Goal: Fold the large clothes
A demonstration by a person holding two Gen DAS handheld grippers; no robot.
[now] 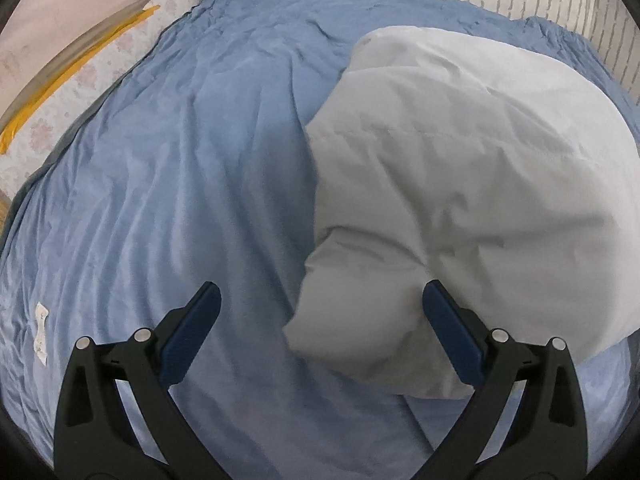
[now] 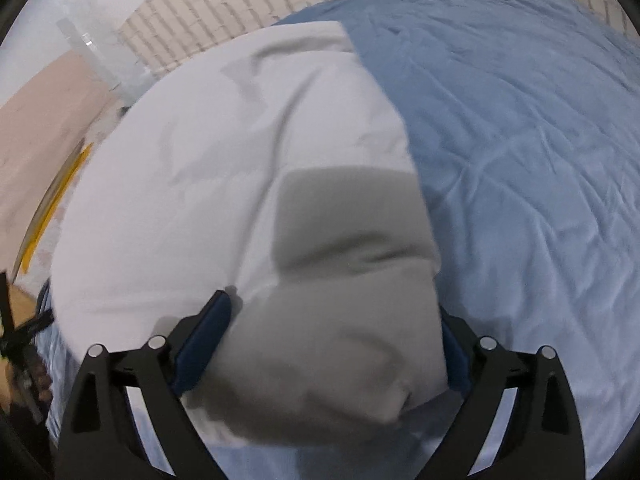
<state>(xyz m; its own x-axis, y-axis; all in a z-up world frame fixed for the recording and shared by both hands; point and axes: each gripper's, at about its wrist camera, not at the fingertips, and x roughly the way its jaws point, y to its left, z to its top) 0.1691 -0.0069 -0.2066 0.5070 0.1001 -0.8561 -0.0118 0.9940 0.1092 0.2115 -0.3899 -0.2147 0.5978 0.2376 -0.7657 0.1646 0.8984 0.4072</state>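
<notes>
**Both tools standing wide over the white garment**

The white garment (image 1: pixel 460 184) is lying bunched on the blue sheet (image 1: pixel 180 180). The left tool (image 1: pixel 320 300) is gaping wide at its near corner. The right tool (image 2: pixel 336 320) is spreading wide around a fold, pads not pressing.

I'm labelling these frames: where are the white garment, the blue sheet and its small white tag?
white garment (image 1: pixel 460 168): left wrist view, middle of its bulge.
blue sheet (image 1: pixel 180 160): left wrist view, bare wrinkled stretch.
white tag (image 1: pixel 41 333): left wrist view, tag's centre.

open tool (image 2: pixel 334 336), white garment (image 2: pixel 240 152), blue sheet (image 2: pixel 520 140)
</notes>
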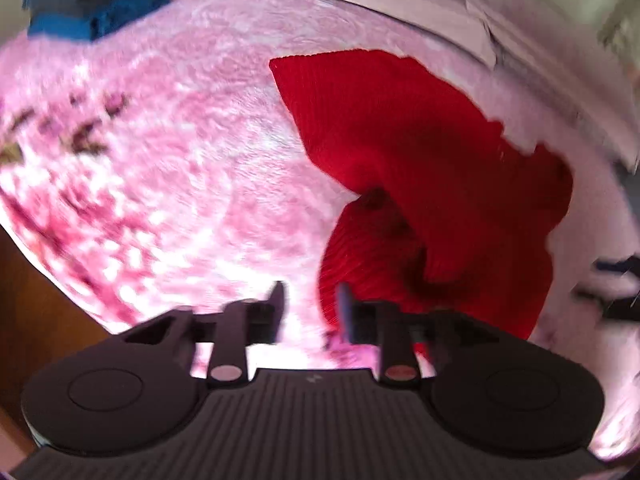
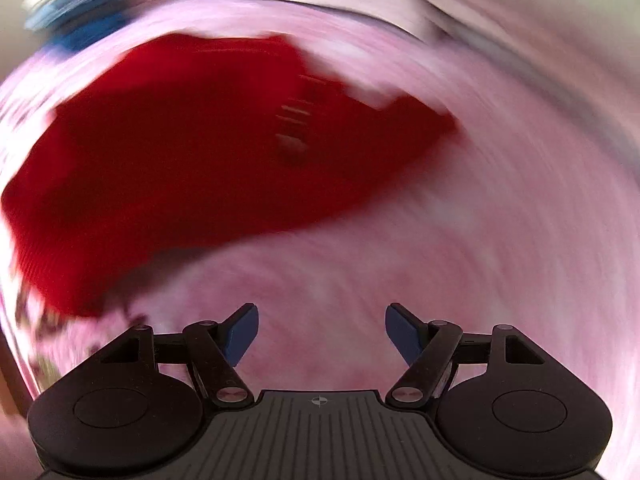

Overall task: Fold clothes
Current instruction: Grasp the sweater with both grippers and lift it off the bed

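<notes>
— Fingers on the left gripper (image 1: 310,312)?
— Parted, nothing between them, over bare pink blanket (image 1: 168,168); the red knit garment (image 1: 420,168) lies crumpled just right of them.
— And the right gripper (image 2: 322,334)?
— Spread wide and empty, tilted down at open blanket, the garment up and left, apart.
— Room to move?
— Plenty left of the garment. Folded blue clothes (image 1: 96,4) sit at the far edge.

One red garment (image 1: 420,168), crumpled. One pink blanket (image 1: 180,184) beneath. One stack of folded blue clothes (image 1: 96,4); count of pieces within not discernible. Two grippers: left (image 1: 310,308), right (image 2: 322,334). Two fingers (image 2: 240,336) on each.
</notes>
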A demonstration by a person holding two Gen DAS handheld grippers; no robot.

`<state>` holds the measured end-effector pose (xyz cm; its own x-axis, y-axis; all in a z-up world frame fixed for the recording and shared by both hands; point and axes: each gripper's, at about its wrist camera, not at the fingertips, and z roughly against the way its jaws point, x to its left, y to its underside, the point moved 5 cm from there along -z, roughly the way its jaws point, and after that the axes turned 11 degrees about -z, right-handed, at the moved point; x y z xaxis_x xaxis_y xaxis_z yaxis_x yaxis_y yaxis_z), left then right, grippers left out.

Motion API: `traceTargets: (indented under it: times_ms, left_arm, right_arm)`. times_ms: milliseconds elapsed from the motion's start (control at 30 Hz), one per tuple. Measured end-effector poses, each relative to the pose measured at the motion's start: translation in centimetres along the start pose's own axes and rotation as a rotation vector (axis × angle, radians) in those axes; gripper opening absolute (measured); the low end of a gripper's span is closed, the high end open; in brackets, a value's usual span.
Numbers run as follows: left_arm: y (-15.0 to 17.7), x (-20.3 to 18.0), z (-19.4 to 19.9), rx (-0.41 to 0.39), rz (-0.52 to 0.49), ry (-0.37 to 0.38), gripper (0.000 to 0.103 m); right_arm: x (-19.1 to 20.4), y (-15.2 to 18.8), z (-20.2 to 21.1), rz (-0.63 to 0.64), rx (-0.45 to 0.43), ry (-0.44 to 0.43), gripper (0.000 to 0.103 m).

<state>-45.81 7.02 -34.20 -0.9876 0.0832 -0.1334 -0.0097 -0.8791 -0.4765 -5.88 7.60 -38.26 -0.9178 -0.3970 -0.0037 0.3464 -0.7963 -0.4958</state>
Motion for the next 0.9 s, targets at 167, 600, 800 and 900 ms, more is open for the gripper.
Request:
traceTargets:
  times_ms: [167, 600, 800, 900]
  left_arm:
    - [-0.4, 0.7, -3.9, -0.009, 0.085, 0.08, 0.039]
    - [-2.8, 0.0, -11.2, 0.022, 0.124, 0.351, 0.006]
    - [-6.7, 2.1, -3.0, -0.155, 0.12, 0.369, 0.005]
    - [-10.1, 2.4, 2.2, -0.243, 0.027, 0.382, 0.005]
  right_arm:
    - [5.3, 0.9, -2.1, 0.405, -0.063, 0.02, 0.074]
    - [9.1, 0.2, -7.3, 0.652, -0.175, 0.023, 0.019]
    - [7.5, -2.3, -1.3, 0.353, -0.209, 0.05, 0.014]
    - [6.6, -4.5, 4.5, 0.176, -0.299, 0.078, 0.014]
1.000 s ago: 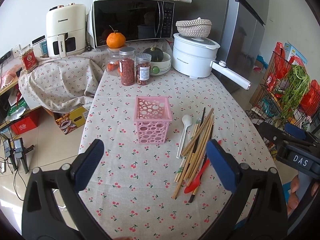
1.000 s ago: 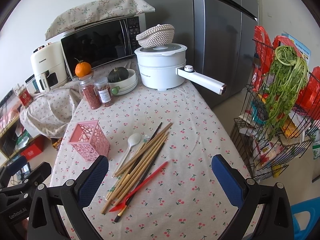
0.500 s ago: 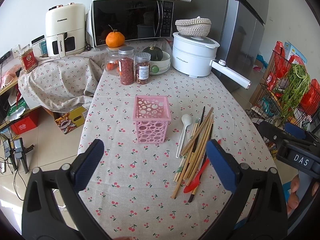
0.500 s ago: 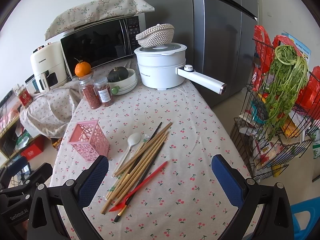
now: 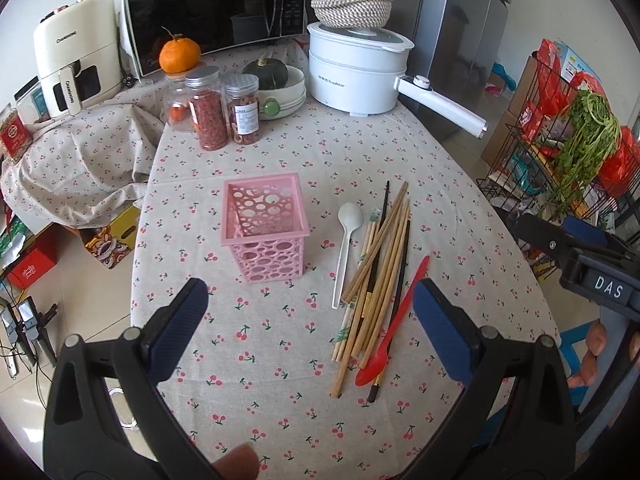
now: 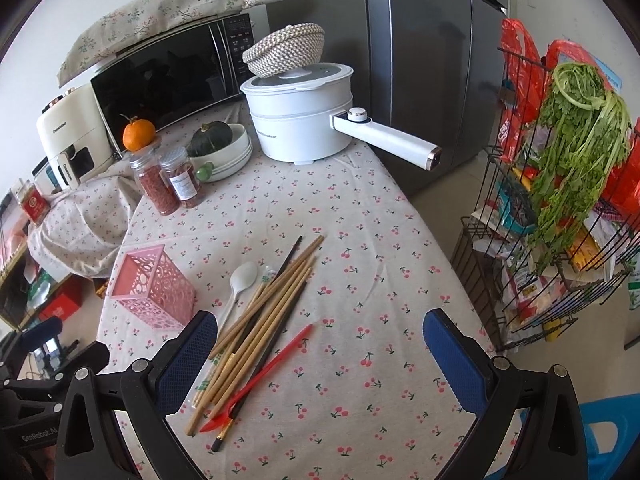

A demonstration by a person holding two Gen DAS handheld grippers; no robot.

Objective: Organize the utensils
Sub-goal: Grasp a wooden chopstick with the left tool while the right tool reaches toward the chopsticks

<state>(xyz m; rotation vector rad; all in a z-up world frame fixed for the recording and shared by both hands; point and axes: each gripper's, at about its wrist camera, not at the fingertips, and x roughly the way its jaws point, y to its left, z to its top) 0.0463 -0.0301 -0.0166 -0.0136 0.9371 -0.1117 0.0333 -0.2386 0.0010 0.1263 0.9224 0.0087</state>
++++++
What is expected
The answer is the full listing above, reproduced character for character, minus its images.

Output of the task
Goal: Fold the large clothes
A demonstration by a person holding two Gen DAS handheld grippers; no robot.
[now] 
[now] 
<state>(xyz m; its own x-axis, y-axis; all in a z-up world frame fixed for the recording and shared by both hands; point and axes: each gripper's, at about its wrist camera, not at the fingertips, and x roughly the way its jaws point, y to its left, z to its top) 0.1691 -0.0069 -0.2066 0.5070 0.1001 -0.8561 -0.0118 0.9940 0.1092 0.2115 -0.3899 -0.2147 0.5978 0.2376 -0.7657 0.1646 0.8984 0.4072</state>
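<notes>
**Both tools standing wide over the white garment**

The white garment (image 1: pixel 460 184) is lying bunched on the blue sheet (image 1: pixel 180 180). The left tool (image 1: pixel 320 300) is gaping wide at its near corner. The right tool (image 2: pixel 336 320) is spreading wide around a fold, pads not pressing.

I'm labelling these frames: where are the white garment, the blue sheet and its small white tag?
white garment (image 1: pixel 460 168): left wrist view, middle of its bulge.
blue sheet (image 1: pixel 180 160): left wrist view, bare wrinkled stretch.
white tag (image 1: pixel 41 333): left wrist view, tag's centre.

open tool (image 2: pixel 334 336), white garment (image 2: pixel 240 152), blue sheet (image 2: pixel 520 140)
</notes>
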
Overall task: Fold clothes
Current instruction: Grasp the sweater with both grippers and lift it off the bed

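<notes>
— Fingers on the left gripper (image 1: 310,312)?
— Parted, nothing between them, over bare pink blanket (image 1: 168,168); the red knit garment (image 1: 420,168) lies crumpled just right of them.
— And the right gripper (image 2: 322,334)?
— Spread wide and empty, tilted down at open blanket, the garment up and left, apart.
— Room to move?
— Plenty left of the garment. Folded blue clothes (image 1: 96,4) sit at the far edge.

One red garment (image 1: 420,168), crumpled. One pink blanket (image 1: 180,184) beneath. One stack of folded blue clothes (image 1: 96,4); count of pieces within not discernible. Two grippers: left (image 1: 310,308), right (image 2: 322,334). Two fingers (image 2: 240,336) on each.
</notes>
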A demonstration by a person holding two Gen DAS handheld grippers; no robot.

`<state>` holds the measured end-effector pose (xyz cm; its own x-axis, y-axis; all in a z-up world frame fixed for the recording and shared by both hands; point and axes: each gripper's, at about its wrist camera, not at the fingertips, and z roughly against the way its jaws point, x to its left, y to its underside, the point moved 5 cm from there along -z, roughly the way its jaws point, and after that the axes turned 11 degrees about -z, right-handed, at the moved point; x y z xaxis_x xaxis_y xaxis_z yaxis_x yaxis_y yaxis_z), left then right, grippers left out.

Motion API: `traceTargets: (indented under it: times_ms, left_arm, right_arm)`. times_ms: milliseconds elapsed from the motion's start (control at 30 Hz), one per tuple. Measured end-effector poses, each relative to the pose measured at the motion's start: translation in centimetres along the start pose's own axes and rotation as a rotation vector (axis × angle, radians) in those axes; gripper opening absolute (measured); the low end of a gripper's span is closed, the high end open; in brackets, a value's usual span.
Numbers run as follows: left_arm: y (-15.0 to 17.7), x (-20.3 to 18.0), z (-19.4 to 19.9), rx (-0.41 to 0.39), rz (-0.52 to 0.49), ry (-0.37 to 0.38), gripper (0.000 to 0.103 m); right_arm: x (-19.1 to 20.4), y (-15.2 to 18.8), z (-20.2 to 21.1), rz (-0.63 to 0.64), rx (-0.45 to 0.43), ry (-0.44 to 0.43), gripper (0.000 to 0.103 m).

<state>-45.81 7.02 -34.20 -0.9876 0.0832 -0.1334 -0.0097 -0.8791 -0.4765 -5.88 7.60 -38.26 -0.9178 -0.3970 -0.0037 0.3464 -0.7963 -0.4958</state>
Motion for the next 0.9 s, targets at 167, 600, 800 and 900 ms, more is open for the gripper.
Request:
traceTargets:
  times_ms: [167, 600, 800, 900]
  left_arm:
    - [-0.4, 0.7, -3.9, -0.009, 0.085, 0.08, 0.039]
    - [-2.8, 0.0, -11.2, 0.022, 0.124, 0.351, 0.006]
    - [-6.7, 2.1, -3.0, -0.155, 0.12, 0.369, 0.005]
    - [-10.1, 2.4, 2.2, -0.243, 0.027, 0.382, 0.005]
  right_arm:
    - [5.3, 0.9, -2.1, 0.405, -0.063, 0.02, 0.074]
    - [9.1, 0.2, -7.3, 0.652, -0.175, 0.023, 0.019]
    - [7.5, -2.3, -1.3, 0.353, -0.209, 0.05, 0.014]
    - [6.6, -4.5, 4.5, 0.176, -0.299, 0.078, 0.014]
1.000 s ago: 
1.000 s ago: 
0.500 s ago: 
0.500 s ago: 
now: 
now: 

A demonstration by a person holding two Gen DAS handheld grippers; no robot.

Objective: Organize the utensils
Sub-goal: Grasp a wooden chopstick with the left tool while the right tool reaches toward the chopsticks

<state>(xyz m; rotation vector rad; all in a z-up world frame fixed for the recording and shared by both hands; point and axes: each gripper's, at about its wrist camera, not at the fingertips, and x roughly the way its jaws point, y to its left, z to its top) 0.0463 -0.0301 -0.0166 -0.0136 0.9371 -0.1117 0.0333 -0.2386 0.0010 0.1263 0.9224 0.0087</state>

Output for the exercise is now complete.